For as much as the poem is about light, the poem can also serve as a field map for faith. The author notes in the back of the book indicate this poem nods to Billy Collins’s titular poem from Questions about Angels (University of Pittsburgh Press, 1991); arguably, that poem itself is a tongue-in-cheek meditation on how angels pass their time, as well as the healing power of dance. Conversely in Henning’s poem, by imagining angels coming from the ground as opposed to the sky, the readers of this poem can feel the speaker’s swelling pride in uncovering “Goody’s barrettes” which makes the poem’s closeone that brings those lamps that lit up the living room earlier in the poeminto the speaker’s possession even more rewarding. To me, this poem alludes to Eavan Boland’s defining moment I spoke to earlier and, further still, Boland writes “all the rough surfaces give way to the polish and slip of language.” In Burn, the rough surfaces of Henning’s poems are often rife with flames, embers, and ashes.

  

However, to continue the metaphor, the memories locked in this poem are like that of kindling, but here’s where Henning’s strength to wield and operate language allows for a sense of healing, of understanding, that may not have been there in the initial formation of the memory. That is because, through the unearthing of seemingly miniscule trinkets like barrettes, a closer reading reveals the healing happens through the uncovering and the unearthing. That, just as well, could be the poet’s work: to uncover and unearth. And, as such, this notion speaks volumes to exploration Henning does in not just this poem but the poems in Burn as a whole.

 

That’s where the healing happens.

 

Speaking of healing, the last poem I want to touch on before I close this review is “Drive-In Nights”; the poem is a kind of sestina-like variation, especially with its word repetition and tercet envoy that closes the poem. The poem opens with a Dorianne Laux line which, just as well, could speak to the book’s intent:  

 

           you know love when you see it,

           you can feel its lunar strength, its brutal pull.  

 

As a lover of words, Laux’s use of brutal strikes me just as a recurring word in Henning’s poem strikes me, too: mercy. Given the context of the poem, watching Die Hard with a loved one, the speaker in this poem opened my heart with this question: “Who would save us now?” And further still my heart opened with the braiding of the poem’s narrative structure:

 

            I can’t resist a man who’d kill

            for his woman, a Johnny-come-lately who mercies

            no one. I married you, husband, when you side

            -swiped my heart. Terrorists fire,

 

            take hostages. Hans Gruber calls shots. Once, we caught fire

            when we touched. In the fury of summer, got hitched.

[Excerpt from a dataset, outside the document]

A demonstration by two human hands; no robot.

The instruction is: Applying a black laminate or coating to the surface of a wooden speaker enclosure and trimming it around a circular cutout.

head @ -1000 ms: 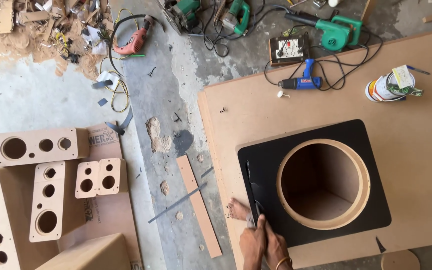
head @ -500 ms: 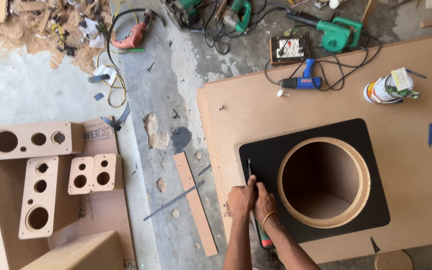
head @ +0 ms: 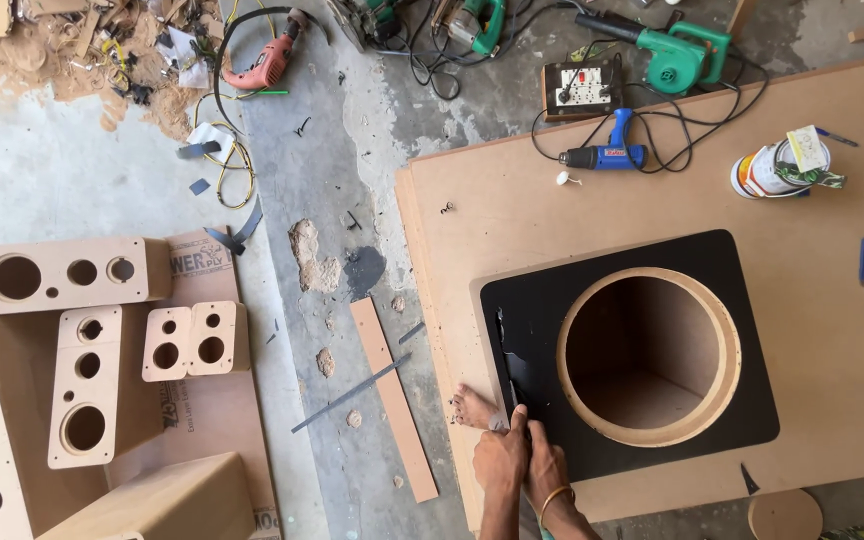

            We’ve fought, loved, made up in continuous cycles.

 

The fusion of movie plot with life story is revelatory, and what’s striking to me is the poem’s directness. As a teacher I once had would say, the poem wastes no steps. This poem encompasses the love and passion, the intensity and desire, which speaks to the collection as a whole. Henning is also keenly aware of the poetic line here, offering exciting dual meanings and thoughtful lines. This poem makes me think of a Galway Kinnell line I had taped to my writer’s desk for some time: “the secret title of every good poem might be ‘Tenderness.’”

 

I would wager Kinnell’s adage rings true for many of Henning’s poems housed in Burn.

 

Burn is a book that interrogates how love takes shape in our lives – and the book’s range is a testament to the effort Sara Henning put into curating this text. I admire, with great regularity, her exploration of form because these moments are where Henning herself wields flame and creates enduring poems like “Stealing Ariel” and “A Brief History of Fire” that also anchor the book.

 

Simply put, Sara Henning’s Burn is a rewarding and nourishing book.